We create the first backdoor attacks on neuromorphic datasets. Precisely we created two different backdoor attacks, static and moving trigger. The construction of the static and moving trigger is shown in the figure. We can achieve stealthiness in some scenarios, while achieving high accuracy on both main and backdoor tasks.
Neural networks provide state-of-the-art results in many domains. Yet, they often require high energy and time-consuming training processes. Therefore, the research community is exploring alternative, energy-efficient approaches like spiking neural networks (SNNs). SNNs mimic brain neurons by encoding data into sparse spikes, resulting in energy-efficient computing.

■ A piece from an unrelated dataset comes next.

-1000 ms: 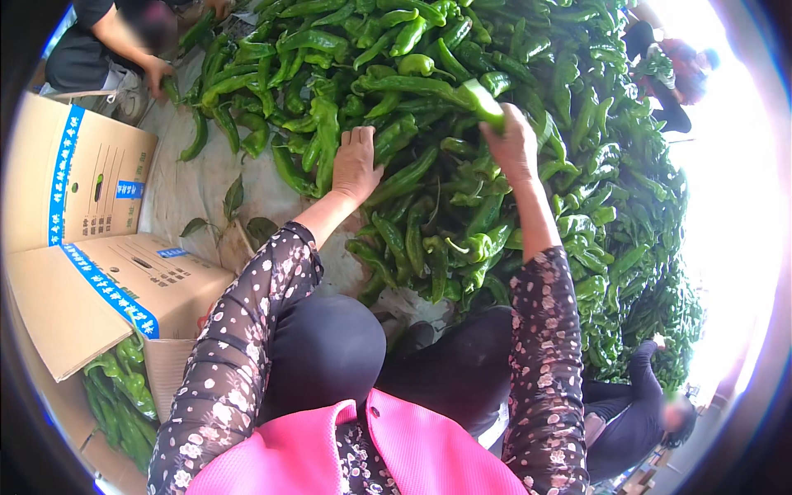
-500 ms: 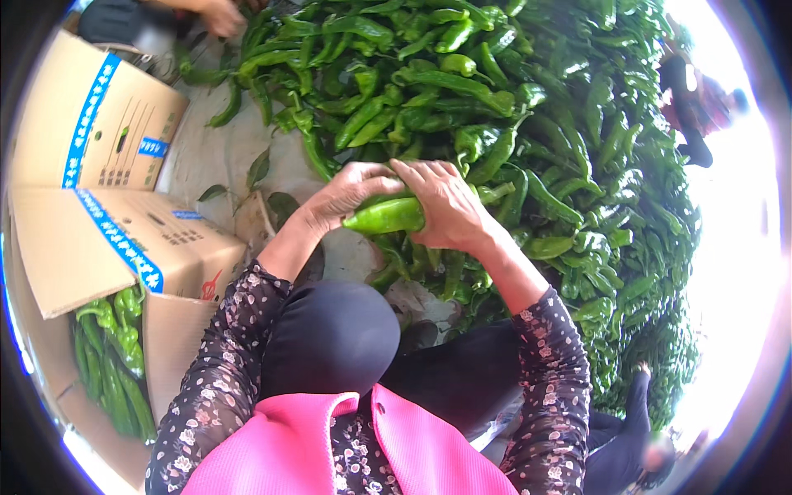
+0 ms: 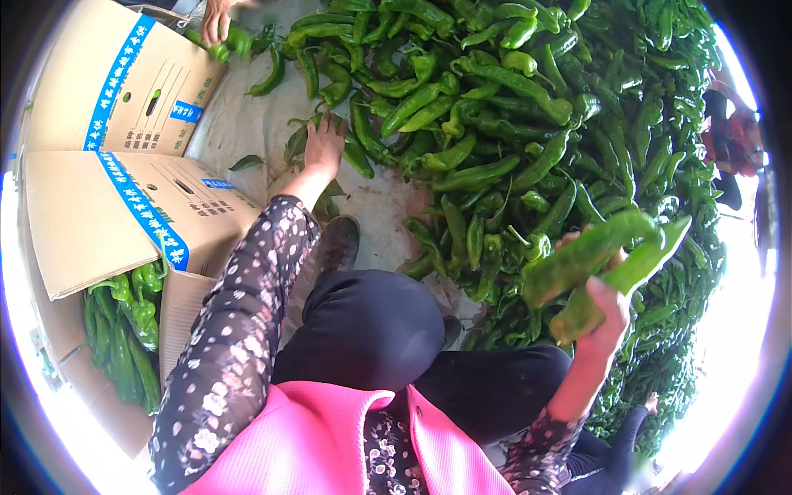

To exploit the properties of the SNNs, they can be trained with neuromorphic datasets that capture the differences in motion. SNNs, just like any neural network model, can be susceptible to security threats that make the model perform anomalously. One of the most crucial threats is the backdoor attacks that modify the training set to inject a trigger in some samples. After training, the neural network will perform correctly on the main task. However, under the presence of the trigger (backdoor) on an input sample, the attacker can control its behavior. The existing works on backdoor attacks consider standard datasets and not neuromorphic ones.
In this paper, to the best of our knowledge, we present the first backdoor attacks on neuromorphic datasets. Due to the structure of neuromorphic datasets, we utilize two different triggers, i.e., static and moving triggers. We then evaluate the performance of our backdoor using spiking neural networks, achieving top accuracy on both main and backdoor tasks, up to 99%.